[What is required]:
The answer required is how many lines of the following entries contain the word "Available", with no other words.

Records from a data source
'''

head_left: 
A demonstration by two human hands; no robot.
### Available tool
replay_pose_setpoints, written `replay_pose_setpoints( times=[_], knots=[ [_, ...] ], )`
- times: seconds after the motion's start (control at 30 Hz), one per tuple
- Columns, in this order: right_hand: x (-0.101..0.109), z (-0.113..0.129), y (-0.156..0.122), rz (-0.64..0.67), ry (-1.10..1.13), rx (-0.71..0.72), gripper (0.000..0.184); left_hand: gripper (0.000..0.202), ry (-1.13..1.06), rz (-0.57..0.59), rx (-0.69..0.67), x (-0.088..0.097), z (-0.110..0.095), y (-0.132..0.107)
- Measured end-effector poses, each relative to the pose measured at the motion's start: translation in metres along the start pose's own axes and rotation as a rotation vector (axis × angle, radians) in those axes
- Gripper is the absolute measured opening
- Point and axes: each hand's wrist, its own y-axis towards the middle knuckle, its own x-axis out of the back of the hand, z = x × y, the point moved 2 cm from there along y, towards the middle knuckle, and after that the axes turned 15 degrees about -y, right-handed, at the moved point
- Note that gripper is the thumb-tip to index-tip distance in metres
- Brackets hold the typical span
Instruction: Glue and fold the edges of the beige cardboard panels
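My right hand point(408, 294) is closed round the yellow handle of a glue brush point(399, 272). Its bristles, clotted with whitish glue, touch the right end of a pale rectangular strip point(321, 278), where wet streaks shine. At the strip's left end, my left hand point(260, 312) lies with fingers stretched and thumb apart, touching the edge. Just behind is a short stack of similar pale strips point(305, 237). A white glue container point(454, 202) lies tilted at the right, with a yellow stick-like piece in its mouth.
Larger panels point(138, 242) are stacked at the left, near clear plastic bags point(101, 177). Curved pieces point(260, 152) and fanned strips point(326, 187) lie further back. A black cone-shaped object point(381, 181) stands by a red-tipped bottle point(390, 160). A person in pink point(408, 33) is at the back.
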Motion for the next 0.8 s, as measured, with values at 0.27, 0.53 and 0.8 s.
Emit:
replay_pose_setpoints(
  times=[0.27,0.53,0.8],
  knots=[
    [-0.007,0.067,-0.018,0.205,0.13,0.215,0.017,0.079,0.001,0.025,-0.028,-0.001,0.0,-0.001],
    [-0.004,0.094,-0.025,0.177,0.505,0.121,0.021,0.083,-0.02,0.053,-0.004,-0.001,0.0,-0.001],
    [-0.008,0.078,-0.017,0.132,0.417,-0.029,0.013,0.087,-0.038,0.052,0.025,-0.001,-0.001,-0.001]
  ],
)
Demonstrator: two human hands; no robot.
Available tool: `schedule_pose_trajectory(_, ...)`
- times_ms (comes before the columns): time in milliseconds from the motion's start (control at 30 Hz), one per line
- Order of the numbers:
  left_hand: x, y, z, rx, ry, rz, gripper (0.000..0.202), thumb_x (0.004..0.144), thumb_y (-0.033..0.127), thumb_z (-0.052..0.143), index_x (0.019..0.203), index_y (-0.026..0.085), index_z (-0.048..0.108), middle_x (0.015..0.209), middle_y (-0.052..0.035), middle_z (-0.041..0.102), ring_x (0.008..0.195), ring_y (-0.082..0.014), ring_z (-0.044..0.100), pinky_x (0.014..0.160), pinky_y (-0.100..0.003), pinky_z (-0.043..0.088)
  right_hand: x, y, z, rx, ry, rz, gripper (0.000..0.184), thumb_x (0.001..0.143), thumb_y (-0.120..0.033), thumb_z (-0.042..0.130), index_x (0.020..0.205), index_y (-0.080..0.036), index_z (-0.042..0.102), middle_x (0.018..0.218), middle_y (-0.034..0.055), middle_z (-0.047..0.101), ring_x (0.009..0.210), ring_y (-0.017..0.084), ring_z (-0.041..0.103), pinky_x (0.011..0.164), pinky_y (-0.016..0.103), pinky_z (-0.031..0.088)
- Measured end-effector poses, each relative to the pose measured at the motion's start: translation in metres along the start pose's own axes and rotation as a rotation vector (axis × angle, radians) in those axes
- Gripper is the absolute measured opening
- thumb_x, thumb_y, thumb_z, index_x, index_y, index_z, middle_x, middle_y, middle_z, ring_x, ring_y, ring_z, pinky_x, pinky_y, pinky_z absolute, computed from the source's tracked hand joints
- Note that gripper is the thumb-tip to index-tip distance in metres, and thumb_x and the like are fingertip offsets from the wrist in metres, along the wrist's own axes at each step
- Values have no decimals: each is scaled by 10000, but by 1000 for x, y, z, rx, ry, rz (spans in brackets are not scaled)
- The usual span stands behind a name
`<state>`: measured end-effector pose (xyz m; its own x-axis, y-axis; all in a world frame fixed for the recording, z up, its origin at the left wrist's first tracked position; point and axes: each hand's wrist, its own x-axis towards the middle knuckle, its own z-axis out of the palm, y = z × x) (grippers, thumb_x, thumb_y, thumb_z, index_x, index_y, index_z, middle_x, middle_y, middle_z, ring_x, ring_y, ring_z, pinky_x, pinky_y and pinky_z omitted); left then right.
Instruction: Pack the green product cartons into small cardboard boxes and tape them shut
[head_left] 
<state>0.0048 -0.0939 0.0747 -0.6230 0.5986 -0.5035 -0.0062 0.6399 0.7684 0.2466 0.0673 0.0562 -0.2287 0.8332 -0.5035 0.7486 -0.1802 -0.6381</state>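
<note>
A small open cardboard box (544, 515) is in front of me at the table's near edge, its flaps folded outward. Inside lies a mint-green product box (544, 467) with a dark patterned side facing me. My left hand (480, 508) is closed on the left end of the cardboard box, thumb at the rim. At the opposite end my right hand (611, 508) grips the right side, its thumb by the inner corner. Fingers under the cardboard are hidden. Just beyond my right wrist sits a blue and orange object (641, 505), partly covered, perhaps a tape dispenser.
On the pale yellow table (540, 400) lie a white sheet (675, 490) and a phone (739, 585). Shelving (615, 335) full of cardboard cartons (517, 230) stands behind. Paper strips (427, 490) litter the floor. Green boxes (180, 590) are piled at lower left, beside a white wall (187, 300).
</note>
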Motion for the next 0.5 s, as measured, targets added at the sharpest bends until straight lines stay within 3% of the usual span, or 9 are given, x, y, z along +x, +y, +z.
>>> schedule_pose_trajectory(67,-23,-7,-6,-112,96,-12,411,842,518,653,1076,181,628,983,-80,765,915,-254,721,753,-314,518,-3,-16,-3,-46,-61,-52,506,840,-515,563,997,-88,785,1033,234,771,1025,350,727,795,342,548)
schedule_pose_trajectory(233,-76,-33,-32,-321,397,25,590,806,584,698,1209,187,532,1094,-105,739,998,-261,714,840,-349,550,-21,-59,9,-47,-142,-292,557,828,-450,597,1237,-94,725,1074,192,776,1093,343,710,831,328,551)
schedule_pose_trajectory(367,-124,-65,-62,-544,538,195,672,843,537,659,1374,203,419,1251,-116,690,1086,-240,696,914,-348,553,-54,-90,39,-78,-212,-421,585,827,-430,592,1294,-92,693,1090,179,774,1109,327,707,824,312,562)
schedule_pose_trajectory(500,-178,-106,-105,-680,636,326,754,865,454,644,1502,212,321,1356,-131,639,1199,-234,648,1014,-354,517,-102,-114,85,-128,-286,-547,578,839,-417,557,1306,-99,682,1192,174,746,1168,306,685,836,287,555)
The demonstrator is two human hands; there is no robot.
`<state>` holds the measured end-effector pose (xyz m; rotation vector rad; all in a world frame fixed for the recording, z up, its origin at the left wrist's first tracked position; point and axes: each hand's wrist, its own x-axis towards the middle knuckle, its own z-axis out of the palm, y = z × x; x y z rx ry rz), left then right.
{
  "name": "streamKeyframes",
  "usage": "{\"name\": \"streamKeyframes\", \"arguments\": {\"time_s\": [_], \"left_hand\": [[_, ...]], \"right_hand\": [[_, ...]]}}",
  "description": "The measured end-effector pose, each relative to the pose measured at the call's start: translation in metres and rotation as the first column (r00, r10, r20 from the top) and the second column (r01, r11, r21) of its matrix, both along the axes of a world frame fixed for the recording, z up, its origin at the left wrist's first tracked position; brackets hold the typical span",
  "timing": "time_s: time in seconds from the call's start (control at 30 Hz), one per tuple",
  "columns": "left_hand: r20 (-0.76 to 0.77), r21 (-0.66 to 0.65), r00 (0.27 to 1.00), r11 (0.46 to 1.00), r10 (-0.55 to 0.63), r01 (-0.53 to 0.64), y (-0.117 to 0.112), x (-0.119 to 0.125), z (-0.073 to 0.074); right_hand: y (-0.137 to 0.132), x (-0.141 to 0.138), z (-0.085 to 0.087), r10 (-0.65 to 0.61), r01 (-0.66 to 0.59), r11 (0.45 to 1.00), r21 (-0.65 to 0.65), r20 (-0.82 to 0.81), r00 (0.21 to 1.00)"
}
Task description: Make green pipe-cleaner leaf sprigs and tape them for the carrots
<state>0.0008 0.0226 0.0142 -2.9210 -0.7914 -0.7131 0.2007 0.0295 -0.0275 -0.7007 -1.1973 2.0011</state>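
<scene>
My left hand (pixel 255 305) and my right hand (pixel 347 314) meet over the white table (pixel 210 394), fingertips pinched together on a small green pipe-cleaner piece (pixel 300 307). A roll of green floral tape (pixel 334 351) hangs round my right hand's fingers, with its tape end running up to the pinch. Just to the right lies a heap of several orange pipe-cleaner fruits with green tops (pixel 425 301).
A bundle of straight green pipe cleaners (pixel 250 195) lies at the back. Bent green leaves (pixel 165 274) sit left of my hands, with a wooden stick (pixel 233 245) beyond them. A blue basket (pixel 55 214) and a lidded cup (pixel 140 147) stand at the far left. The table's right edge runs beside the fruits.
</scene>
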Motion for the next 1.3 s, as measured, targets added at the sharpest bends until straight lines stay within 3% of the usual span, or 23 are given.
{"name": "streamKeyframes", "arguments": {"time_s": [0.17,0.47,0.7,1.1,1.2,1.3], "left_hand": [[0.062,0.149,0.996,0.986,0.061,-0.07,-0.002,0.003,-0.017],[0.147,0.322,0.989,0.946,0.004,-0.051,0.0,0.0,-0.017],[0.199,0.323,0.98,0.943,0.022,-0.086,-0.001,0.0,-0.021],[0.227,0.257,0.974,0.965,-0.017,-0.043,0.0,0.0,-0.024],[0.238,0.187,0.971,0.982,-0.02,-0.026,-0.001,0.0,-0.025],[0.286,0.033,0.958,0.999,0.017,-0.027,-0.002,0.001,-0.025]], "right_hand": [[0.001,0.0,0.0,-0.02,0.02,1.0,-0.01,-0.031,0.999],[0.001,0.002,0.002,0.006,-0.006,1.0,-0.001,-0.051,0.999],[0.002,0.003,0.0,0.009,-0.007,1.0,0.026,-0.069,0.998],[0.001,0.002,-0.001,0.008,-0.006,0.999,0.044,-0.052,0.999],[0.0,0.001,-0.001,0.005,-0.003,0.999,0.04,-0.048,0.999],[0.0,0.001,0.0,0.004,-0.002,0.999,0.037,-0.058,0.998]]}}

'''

[Worked solution]:
2